→ **Records shown**
__________

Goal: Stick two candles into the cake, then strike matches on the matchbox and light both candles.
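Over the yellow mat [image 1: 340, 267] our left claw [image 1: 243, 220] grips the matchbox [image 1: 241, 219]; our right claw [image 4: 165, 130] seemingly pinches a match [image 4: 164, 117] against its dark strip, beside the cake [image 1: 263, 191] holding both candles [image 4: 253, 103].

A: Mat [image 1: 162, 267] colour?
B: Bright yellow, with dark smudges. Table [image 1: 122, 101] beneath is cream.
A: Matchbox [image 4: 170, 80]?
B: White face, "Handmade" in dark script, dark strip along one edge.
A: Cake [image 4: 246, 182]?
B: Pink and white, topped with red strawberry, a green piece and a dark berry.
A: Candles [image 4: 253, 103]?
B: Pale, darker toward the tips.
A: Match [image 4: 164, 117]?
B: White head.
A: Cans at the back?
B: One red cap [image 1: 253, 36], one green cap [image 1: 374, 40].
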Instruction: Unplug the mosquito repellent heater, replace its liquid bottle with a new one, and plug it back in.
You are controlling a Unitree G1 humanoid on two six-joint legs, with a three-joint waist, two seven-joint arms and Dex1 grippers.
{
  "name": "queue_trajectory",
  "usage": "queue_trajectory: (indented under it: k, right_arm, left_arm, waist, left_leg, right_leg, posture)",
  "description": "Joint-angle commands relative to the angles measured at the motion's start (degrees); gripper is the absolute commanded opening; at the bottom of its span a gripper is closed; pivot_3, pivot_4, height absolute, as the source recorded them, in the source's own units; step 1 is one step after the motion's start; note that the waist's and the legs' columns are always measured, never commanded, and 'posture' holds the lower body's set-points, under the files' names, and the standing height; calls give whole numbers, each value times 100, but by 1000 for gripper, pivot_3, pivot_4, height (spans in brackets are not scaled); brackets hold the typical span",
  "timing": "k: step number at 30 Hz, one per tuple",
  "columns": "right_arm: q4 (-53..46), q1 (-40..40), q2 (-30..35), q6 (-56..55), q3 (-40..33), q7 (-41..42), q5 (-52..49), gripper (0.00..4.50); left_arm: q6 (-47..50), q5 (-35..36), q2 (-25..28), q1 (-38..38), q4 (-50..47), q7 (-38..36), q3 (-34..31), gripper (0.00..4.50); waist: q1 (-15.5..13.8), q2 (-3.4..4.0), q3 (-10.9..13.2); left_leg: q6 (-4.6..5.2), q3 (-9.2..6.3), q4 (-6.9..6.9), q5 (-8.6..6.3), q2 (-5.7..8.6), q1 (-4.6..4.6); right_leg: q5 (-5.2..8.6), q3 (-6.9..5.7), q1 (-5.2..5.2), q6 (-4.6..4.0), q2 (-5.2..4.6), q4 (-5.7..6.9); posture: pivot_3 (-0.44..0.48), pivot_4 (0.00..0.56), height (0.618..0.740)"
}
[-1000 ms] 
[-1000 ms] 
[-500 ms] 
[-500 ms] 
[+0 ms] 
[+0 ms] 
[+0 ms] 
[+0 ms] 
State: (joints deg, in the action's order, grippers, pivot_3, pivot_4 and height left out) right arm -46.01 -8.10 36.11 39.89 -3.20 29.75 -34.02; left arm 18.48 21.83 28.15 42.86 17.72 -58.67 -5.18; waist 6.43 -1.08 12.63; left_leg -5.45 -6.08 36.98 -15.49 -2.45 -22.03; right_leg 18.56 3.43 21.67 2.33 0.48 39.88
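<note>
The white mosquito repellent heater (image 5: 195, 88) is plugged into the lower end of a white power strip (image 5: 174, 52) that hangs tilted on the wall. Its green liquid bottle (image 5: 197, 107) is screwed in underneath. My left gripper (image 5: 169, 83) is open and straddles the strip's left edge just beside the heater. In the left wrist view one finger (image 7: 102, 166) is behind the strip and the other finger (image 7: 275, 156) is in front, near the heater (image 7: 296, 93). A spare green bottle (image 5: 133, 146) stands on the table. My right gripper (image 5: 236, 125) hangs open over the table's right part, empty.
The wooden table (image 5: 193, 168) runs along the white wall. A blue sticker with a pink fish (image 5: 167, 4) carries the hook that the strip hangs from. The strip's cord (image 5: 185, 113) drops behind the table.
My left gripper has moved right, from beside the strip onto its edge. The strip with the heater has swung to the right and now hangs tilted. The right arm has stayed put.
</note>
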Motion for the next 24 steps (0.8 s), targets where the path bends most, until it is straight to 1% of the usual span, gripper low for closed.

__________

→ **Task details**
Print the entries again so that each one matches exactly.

→ **Task output**
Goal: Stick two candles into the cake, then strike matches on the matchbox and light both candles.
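Over the yellow mat [image 1: 340, 267] our left claw [image 1: 243, 220] grips the matchbox [image 1: 241, 219]; our right claw [image 4: 165, 130] seemingly pinches a match [image 4: 164, 117] against its dark strip, beside the cake [image 1: 263, 191] holding both candles [image 4: 253, 103].

A: Mat [image 1: 162, 267] colour?
B: Bright yellow, with dark smudges. Table [image 1: 122, 101] beneath is cream.
A: Matchbox [image 4: 170, 80]?
B: White face, "Handmade" in dark script, dark strip along one edge.
A: Cake [image 4: 246, 182]?
B: Pink and white, topped with red strawberry, a green piece and a dark berry.
A: Candles [image 4: 253, 103]?
B: Pale, darker toward the tips.
A: Match [image 4: 164, 117]?
B: White head.
A: Cans at the back?
B: One red cap [image 1: 253, 36], one green cap [image 1: 374, 40].
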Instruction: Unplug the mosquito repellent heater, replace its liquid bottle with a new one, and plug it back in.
You are controlling a Unitree G1 humanoid on two six-joint legs, with a three-joint waist, two seven-joint arms and Dex1 grippers.
{
  "name": "queue_trajectory",
  "usage": "queue_trajectory: (indented under it: k, right_arm, left_arm, waist, left_leg, right_leg, posture)",
  "description": "Joint-angle commands relative to the angles measured at the motion's start (degrees); gripper is the absolute commanded opening; at the bottom of its span a gripper is closed; pivot_3, pivot_4, height absolute, as the source recorded them, in the source's own units; step 1 is one step after the motion's start; note that the waist's and the legs' columns are always measured, never commanded, and 'posture' holds the lower body's set-points, under the files' names, and the standing height; calls give whole numbers, each value times 100, but by 1000 for gripper, pivot_3, pivot_4, height (spans in brackets are not scaled); brackets hold the typical span",
  "timing": "k: step number at 30 Hz, one per tuple",
  "columns": "right_arm: q4 (-53..46), q1 (-40..40), q2 (-30..35), q6 (-56..55), q3 (-40..33), q7 (-41..42), q5 (-52..49), gripper (0.00..4.50); left_arm: q6 (-47..50), q5 (-35..36), q2 (-25..28), q1 (-38..38), q4 (-50..47), q7 (-38..36), q3 (-34..31), gripper (0.00..4.50); waist: q1 (-15.5..13.8), q2 (-3.4..4.0), q3 (-10.9..13.2); left_leg: q6 (-4.6..5.2), q3 (-9.2..6.3), q4 (-6.9..6.9), q5 (-8.6..6.3), q2 (-5.7..8.6), q1 (-4.6..4.6); right_leg: q5 (-5.2..8.6), q3 (-6.9..5.7), q1 (-5.2..5.2), q6 (-4.6..4.0), q2 (-5.2..4.6), q4 (-5.7..6.9); posture: pivot_3 (-0.44..0.48), pivot_4 (0.00..0.56), height (0.618..0.740)"
}
[-1000 ms] 
[-1000 ms] 
[-500 ms] 
[-500 ms] 
[+0 ms] 
[+0 ms] 
[+0 ms] 
[+0 ms] 
State: (joints deg, in the action's order, grippers, pivot_3, pivot_4 and height left out) right arm -46.01 -8.10 36.11 39.89 -3.20 29.75 -34.02; left arm 18.48 21.83 28.15 42.86 17.72 -58.67 -5.18; waist 6.43 -1.08 12.63; left_leg -5.45 -6.08 36.98 -15.49 -2.45 -22.03; right_leg 18.56 3.43 21.67 2.33 0.48 39.88
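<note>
The white mosquito repellent heater (image 5: 195, 88) is plugged into the lower end of a white power strip (image 5: 174, 52) that hangs tilted on the wall. Its green liquid bottle (image 5: 197, 107) is screwed in underneath. My left gripper (image 5: 169, 83) is open and straddles the strip's left edge just beside the heater. In the left wrist view one finger (image 7: 102, 166) is behind the strip and the other finger (image 7: 275, 156) is in front, near the heater (image 7: 296, 93). A spare green bottle (image 5: 133, 146) stands on the table. My right gripper (image 5: 236, 125) hangs open over the table's right part, empty.
The wooden table (image 5: 193, 168) runs along the white wall. A blue sticker with a pink fish (image 5: 167, 4) carries the hook that the strip hangs from. The strip's cord (image 5: 185, 113) drops behind the table.
My left gripper has moved right, from beside the strip onto its edge. The strip with the heater has swung to the right and now hangs tilted. The right arm has stayed put.
</note>
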Motion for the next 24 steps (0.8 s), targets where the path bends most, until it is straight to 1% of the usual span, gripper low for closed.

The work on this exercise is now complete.